Званка разом обмякла. Метнула растерянный взгляд в чащу — кроны деревьев шумели тревожно, в подлеске расползалась осенняя серость.
— Так вечереет уже, — неуверенно произнесла девочка. — Давай с утра?
Степка растянул губы в щербатой ухмылке, будто только того и ждал.
— Так и знал, что струсишь.
— Не струшу! — взвилась Званка, и голос ее задрожал. Она растерянно обернулась на Игната. — Ну, скажи ты! — насупилась, уперла руки в бока — так делала ее мать, когда ругала пьяного мужа после очередного загула. А глаза, тем не менее, наполнились влагой. Того гляди, заплачет.
— Да что он скажет! — перебил Степка. — Он за тобой как телок на веревке ходит да в рот смотрит! Что ты с ним водишься-то?
Игнат нахмурился, но обиделся сейчас не за себя, за Званку. Она вдруг вся подобралась, как перед броском. Губы сжались в бескровную линию. Еще немного — и не избежать драки.
Игнат сжал ее руку — пальцы были горячими и подрагивали от волнения.
— Пойдем домой, — твердо произнес он. — Обещали ведь скоро вернуться.
Она не сделала попытки вырваться, но все еще стояла на месте. Упрямая, злая.
— Пойдем! — Игнат настойчиво потянул ее за собой, и сам повернулся к Степке спиной, давая ему понять — дело решенное. И Званка покорилась, потянулась за Игнатом, но в спину им хлыстом стегнул насмешливый Степкин голос:
— Смотри, как бы самой умом не тронуться. Так и останешься дураковой невестой.
Званка метнулась назад. Игнату почудилось, что его руку сейчас вывернут из сустава. Но он не ослабил хватки. Наоборот.

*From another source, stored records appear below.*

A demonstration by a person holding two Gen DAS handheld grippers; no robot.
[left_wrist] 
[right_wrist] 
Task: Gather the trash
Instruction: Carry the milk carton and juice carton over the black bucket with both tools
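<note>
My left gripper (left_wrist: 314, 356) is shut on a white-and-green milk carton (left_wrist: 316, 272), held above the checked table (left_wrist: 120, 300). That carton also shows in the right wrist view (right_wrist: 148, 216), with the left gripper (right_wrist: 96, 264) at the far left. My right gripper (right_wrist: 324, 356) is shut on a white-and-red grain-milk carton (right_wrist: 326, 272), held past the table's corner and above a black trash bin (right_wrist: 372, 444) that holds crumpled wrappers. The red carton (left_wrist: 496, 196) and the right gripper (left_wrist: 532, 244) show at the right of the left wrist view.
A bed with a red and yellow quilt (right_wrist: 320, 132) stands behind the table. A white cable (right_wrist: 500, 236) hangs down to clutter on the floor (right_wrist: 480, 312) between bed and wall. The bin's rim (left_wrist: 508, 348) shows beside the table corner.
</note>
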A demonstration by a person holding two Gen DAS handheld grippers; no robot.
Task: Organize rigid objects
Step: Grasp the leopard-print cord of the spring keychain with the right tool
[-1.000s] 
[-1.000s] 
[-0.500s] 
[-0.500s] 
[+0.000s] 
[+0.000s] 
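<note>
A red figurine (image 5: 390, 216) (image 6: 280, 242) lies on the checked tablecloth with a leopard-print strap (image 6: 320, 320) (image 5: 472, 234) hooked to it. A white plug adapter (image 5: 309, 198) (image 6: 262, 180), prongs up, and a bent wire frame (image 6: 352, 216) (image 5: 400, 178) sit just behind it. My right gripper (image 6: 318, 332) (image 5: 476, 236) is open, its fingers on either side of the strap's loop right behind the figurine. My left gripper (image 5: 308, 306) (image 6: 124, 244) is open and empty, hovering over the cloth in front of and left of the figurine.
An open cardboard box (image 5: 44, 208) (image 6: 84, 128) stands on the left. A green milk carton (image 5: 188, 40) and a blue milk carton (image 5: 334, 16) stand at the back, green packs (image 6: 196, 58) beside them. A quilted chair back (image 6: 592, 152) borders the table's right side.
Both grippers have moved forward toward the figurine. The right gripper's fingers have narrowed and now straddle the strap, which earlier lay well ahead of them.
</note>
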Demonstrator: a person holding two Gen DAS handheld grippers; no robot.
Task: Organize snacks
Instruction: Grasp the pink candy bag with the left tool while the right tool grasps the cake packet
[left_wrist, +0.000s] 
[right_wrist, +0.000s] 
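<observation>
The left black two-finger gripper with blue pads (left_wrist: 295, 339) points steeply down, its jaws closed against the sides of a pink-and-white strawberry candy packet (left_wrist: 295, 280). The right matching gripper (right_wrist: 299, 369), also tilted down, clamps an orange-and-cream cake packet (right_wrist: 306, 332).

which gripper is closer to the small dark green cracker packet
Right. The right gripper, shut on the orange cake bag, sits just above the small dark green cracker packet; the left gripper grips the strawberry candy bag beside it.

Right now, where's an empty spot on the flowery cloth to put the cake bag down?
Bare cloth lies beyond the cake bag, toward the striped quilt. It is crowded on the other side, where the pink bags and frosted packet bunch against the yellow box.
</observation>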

Сграбастал подругу за ворот, прижал к себе, а она брыкалась и визжала:
— Пусти! Пусти сейчас же!
Степка наблюдал с ехидцей, засунув руки в карманы, и знал, гаденыш, что пока рядом Игнат — не доберутся цепкие Званкины пальцы до его собственных спутанных лохм.
— Возьми слова назад! — бушевала Званка, выкручиваясь из Игнатовых рук, как окунь из сетей.
Степка самодовольно сдвинул кепку на затылок.
— Ты мертвеглавца принеси, — лениво сказал он. — Тогда поговорим.
Снова сплюнул на землю и побрел от опушки уверенной походкой победителя.
— Скотина! — вслед ему прокричала Званка. — Трус!
Степка засмеялся, и, не оборачиваясь, показал неприличный жест.
— Да пусть идет! — сказал Игнат и, когда расстояние между ними оказалось достаточным, отпустил подругу. Та отскочила — разъяренная, взлохмаченная, — а потом неожиданно пнула Игната по ноге.
— Ты что? — взвыл он и отпрянул. Удар пришелся вскользь, но больнее ударила обида.
— Все из-за тебя, дурака! — зло произнесла Званка и смахнула со лба выбившиеся из прически пряди. — Правильно Степка сказал: вожусь с тобой, а меня на смех подымают!